At a press conference on blockchain technology on August 23rd 2018, the Speaker of the Ohio House Ryan Smith discussed the interest of the General Assembly in understanding what blockchain really means and how it can drive the economic and workforce development in the region. The conference also went ahead to look at the potential of blockchain technology to increase the efficiency of the government and to strengthen cybersecurity measures. Joining the Speaker were members of the House Leadership and the Majority Caucus.
The conference didn’t propose any specific legislation, but everyone agreed with Smith on the premise that the technology would have application in a wide range of sectors. He also agreed that by working with the local universities closely, the students who have interest in the technology can hone their skills on blockchain technology before they graduate. Ultimately, Smith sees Ohio as the perfect location for companies working with technology.
“Because this is so new and this is just beginning to take shape, we can position Ohio out front.”
On Friday, Ohio governor John Kasich signed a bill which sets the legal framework for adoption of blockchain in the state, making it one of the first states in the country to give the nod for use of Distributed Ledger Technology (DLT) in various sectors ranging from healthcare to financial services.

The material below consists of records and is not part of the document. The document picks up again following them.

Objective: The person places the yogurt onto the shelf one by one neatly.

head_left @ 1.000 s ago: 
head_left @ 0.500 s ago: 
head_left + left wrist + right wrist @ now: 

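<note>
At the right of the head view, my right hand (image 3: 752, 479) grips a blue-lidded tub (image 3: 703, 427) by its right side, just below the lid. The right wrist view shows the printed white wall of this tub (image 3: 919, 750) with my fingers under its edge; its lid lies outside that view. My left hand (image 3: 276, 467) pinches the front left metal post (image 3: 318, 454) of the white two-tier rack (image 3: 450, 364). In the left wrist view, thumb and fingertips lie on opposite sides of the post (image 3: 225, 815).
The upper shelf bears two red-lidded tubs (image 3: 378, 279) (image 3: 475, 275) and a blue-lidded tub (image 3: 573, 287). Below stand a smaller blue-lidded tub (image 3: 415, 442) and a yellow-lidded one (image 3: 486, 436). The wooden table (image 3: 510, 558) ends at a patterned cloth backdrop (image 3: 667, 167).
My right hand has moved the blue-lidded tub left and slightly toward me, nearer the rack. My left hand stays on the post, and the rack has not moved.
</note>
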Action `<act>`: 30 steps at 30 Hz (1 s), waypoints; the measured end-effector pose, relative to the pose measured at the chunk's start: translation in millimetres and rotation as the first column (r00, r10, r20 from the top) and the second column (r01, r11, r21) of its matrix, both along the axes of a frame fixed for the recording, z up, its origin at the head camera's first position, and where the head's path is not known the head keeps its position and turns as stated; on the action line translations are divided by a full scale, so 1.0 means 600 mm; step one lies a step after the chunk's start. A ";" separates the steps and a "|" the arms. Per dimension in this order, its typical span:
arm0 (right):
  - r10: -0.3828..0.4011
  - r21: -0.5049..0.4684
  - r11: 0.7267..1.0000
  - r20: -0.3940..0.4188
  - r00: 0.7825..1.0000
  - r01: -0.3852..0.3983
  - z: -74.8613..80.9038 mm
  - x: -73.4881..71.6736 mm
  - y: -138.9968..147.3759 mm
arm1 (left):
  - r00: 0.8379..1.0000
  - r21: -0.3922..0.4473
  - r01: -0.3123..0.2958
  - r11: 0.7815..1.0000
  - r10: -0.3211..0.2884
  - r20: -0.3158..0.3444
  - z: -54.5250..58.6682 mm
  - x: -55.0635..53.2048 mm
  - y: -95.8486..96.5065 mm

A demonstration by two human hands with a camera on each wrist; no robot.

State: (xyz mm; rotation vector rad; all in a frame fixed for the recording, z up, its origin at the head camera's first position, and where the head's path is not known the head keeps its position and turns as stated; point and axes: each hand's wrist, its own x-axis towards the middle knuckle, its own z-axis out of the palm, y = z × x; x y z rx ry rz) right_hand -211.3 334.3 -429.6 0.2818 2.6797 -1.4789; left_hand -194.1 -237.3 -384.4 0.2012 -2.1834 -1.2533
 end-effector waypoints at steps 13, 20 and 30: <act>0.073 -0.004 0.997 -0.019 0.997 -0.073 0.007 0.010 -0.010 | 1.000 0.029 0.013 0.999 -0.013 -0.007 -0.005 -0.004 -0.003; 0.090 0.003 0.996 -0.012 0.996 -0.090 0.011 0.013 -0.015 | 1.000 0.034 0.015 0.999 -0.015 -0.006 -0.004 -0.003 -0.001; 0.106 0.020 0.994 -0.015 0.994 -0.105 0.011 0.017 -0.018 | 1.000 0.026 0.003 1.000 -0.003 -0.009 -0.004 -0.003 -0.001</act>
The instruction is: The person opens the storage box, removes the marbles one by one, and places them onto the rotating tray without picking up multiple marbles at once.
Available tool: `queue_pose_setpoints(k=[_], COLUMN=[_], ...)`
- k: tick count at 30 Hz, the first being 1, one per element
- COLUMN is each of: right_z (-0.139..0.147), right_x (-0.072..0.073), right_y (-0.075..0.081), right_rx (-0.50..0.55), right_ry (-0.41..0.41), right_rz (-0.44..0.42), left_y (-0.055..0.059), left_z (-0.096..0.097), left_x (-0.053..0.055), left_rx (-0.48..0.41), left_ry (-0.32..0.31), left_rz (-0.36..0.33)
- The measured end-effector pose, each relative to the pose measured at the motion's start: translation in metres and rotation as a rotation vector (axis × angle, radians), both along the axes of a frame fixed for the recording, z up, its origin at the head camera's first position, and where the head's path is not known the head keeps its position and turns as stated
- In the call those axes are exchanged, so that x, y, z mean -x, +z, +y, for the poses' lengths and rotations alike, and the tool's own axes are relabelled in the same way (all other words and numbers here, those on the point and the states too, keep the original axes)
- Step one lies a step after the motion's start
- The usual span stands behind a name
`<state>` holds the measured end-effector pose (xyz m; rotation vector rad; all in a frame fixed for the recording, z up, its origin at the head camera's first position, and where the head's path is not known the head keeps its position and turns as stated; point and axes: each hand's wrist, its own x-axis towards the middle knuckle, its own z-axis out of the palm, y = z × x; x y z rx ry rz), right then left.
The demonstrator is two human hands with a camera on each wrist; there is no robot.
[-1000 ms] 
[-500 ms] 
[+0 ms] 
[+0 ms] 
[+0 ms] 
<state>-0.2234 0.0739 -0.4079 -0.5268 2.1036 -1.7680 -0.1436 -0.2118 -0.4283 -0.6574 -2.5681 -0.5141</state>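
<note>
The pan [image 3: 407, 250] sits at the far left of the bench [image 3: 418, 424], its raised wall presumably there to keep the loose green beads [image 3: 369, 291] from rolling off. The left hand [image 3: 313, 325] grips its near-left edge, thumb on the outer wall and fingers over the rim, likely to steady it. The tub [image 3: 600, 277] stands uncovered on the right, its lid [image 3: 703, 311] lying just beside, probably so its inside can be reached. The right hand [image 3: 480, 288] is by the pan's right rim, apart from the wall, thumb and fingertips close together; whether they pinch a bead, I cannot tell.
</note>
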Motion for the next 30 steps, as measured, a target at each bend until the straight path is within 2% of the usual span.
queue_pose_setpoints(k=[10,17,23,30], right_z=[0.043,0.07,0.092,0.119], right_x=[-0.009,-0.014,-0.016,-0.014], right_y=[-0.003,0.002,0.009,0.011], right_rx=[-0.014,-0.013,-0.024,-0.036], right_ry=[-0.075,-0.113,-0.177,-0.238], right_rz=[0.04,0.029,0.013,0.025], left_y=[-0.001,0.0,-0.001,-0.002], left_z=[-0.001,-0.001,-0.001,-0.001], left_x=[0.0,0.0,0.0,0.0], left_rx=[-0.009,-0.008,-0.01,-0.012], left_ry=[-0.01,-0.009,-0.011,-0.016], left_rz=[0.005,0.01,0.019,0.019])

This isn’t the first time Ohio is in the news for blockchain related issues. In May this year, the senator of Ohio Matt Dolan came up with another bill SB300 intended to clarify the legal status of this technology within the state. The bill failed to advance, though portions of its language became part of the clauses of another bill, SB220 which touched on cybersecurity which is not a law in this state.
SB300 would have defined the blockchain technology and also smart contracts. It would also have defined the ownership of information and decided whether the electronic signatures secured through blockchain were valid signatures. Fortunately, 2 of the amendments were incorporated into the SB220 and the rest were shut down.
Ohio isn’t the only state that is trying hard to recognize the data stored and transacted on blockchain technology, Arizona has also passed a bill that recognizes this data, while lawmakers in California have also been working on a similar process since February.
Some states such as Nebraska and Florida have postponed their bills indefinitely.